# New Electric Trolleybuses for Seattle



## rickycourtney

The first of Seattle's new trolleybuses (buses powered by overhead electric wires) arrived this week.












For the bus geeks out there, it's a New Flyer Xcelsior XT40. It's King County Metro's first trolleybus to be low floor, have air conditioning and operate "off-wire" (thanks to special battery packs).

King County Metro has ordered 86 of these 40-foot XT40 buses, and 55 60-foot XT60 buses.

A bit of background:

To the casual observer Metro's current 40 foot trolleybuses don't appear to be that old. The bodies were actually built in 2002 by Gillig... but at their heart they're much older.

They were actually built on top of the motors, propulsion controls and other components from the retired fleet of 1979 AM General trolleys. It's become incredibly difficult for Metro's maintenance staff to find parts to repair this 35 year old equipment.

Metro's fleet of 60 foot trolleybuses were built in 1990 by Breda. Yes THAT Breda. The company is notorious for making horrible light rail vehicles and their buses weren't any better. They were originally built as dual mode tunnel buses (diesel engine for city streets, electric engine for the Downtown Seattle Transit Tunnel) but after Metro bought hybrid tunnel buses they were refurbished. Even after the refurb, they're falling apart. At this point Metro doesn't even have enough trolleybuses to run the basic level of service (hybrid diesel buses are substituted).


----------



## railiner

Hmmm....interesting. I wonder what Boston's MBTA will use when it's time to replace their dual-mode Neoplan's on their Silver Line?....


----------



## rickycourtney

I wonder if the MBTA will keep its trolleybuses and dual mode buses after the Neoplans are retired. King County Metro has been very successful operating hybrid diesel electric buses in the tunnel.

Seattle seriously considered replacing all the trolleybuses with hybrid buses, but the trolleybuses are uniquely suited for Seattle's hilly streets.


----------



## neroden

The new trolleybuses look sweet!

There was a serious possibility of Seattle replacing them all with diesel or CNG -- they even put out a report with horribly biased numbers claiming that it would be cheaper -- but the environmental and transportation lobbies pushed to get them to redo their study and keep the trolleybuses. I'm very glad it was successful.

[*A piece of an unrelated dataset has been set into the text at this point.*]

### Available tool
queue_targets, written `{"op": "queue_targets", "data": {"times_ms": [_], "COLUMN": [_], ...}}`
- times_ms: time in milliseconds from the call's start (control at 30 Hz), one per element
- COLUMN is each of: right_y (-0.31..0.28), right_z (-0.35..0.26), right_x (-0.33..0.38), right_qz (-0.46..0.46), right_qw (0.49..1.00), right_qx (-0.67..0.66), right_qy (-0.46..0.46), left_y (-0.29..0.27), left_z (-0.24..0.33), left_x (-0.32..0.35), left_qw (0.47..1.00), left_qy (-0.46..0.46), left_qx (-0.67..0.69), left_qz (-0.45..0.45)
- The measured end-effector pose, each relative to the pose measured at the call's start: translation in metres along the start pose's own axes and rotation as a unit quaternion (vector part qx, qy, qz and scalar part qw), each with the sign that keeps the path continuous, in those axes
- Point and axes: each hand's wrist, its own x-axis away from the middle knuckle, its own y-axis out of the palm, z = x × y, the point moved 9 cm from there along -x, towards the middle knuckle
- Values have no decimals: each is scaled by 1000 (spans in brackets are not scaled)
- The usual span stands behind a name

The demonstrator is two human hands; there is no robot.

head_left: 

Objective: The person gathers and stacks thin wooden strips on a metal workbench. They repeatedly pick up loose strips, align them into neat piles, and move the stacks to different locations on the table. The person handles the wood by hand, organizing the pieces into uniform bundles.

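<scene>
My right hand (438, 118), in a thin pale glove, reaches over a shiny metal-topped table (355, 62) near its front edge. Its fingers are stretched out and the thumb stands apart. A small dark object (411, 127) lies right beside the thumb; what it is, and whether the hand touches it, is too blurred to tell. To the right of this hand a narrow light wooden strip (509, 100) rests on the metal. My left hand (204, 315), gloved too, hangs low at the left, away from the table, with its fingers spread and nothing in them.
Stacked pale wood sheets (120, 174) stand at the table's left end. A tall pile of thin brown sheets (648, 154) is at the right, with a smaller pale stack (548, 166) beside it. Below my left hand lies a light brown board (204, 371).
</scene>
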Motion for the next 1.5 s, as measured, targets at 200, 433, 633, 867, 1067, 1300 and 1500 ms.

If these trolleybuses work out well, it may inspire the other cities with trolleybuses to maintain and expand their trolleybus networks. Maybe there will even be some new systems. (Hmmm. I should suggest it for Ithaca, which is even hillier than Seattle.)

There's been a problem for a while with lack of trolleybus manufacturers -- hence the weird stuff which Seattle did with rebuilding trolleybuses, and Philadelphia suspending trolleybus service from 2002 to 2008.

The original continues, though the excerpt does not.